The Census Bureau put the spotlight on rural America today when it released the results of its latest American Community Survey, the data that gives us the closest look at changes in American demography, economics, work, and lifestyles.
Meanwhile, the survey showed that the Census-defined rural population remained steady from last year.
The press release that announced the new Census data focused on rural information, noting that rural Americans are more likely to own their own homes, live in the state where they were born, and to have served in the military. And the bureau dug beyond the standard data tables to report on subsets of rural counties.
The press release, along with seven blog posts, provides an unusually thorough look at rural demographics and economics.
The Census Bureau director said in the press release that the focus on rural was because this year’s ACS has more data on smaller counties, so it’s possible to say more.
“Rural areas cover 97 percent of the nation’s land area but contain 19.3 percent of the population (about 60 million people),” Census Bureau Director John H. Thompson said. “By combining five years of survey responses, the American Community Survey provides unequaled insight into the state of every community, whether large or small, urban or rural.”

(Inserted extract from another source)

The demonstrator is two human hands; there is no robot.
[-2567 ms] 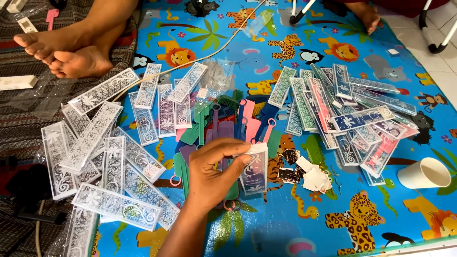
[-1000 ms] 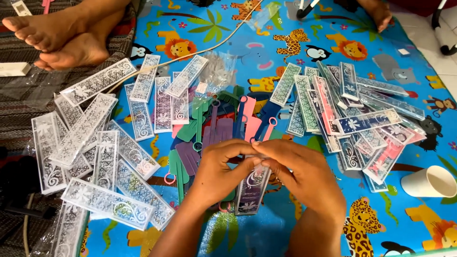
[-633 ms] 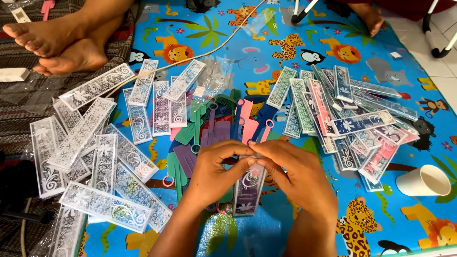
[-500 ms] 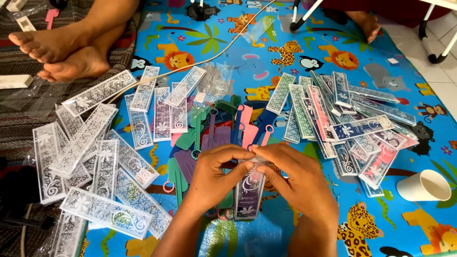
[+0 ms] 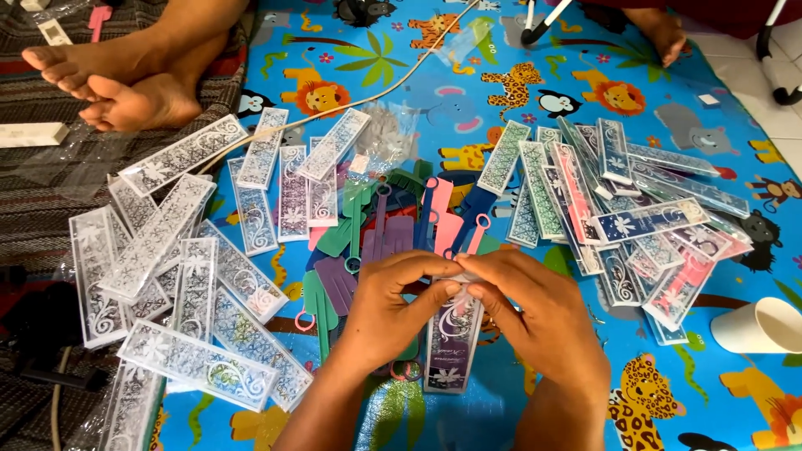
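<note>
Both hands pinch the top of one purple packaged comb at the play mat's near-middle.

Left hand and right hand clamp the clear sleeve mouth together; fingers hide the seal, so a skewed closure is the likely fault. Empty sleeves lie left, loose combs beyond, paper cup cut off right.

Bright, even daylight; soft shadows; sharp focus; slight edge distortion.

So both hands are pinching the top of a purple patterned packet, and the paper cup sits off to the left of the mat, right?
Not quite: the head view shows the paper cup at the right edge of the mat. The left hand and right hand do pinch the top of the purple patterned packet.
</note>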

A statement from the Census public information office confirmed that the focus on the differences between rural and urban residents was because this is the year Census data allow such a comparison.
“It’s only because of the survey’s reach into every county nationwide, and only through combining five years of data (an initial sample size of 3.5 million annually x 5 years) that we’re able to produce data for more sparsely populated areas,” the statement said.
But researchers familiar with routine Census Bureau announcements said they found the focus on rural to be unusual, even for the five-year ACS data.
Rural America has been in the news since the November election because of the margin of victory President-elect Donald Trump won there. Trump got about two thirds of the votes in rural counties and counties with small cities (under 50,000), performing several points higher than candidate Mitt Romney did in 2012.
One popular theory is that the results of the election came as such a surprise because media, pundits, and pollsters were in an information “bubble” and unaware of the depth of discontent outside major cities.
The Census reports create a leak, if not a burst, in the information bubble.
(Several parts of the Census report are below.)
Also, the Daily Yonder did a quick check of rural population figures and confirmed that the size of the rural population has remained flat since 2012. About 60 million Americans are classified as “rural” in the survey, a statistical tie with the 2014 rural population estimate.
The percentage of the U.S. population that is rural dropped very slightly because the size of the urban population increased at a greater rate.
The chart (top of article) provided by the Census Bureau shows that the raw number of rural residents has remained relatively stable, using the Census definition, over the last century. But the proportion of rural residents has dropped from about half to about one fifth over the same period.
The Census Bureau uses a different definition of rural, so these findings won’t correspond with the most common form of rural definition used in the Yonder, which is based on metropolitan statistical areas and doesn’t get below the county level. The Census definition is a finer-grained tool, but it’s hard to use with the large amount of federal data that is compiled only at the county level.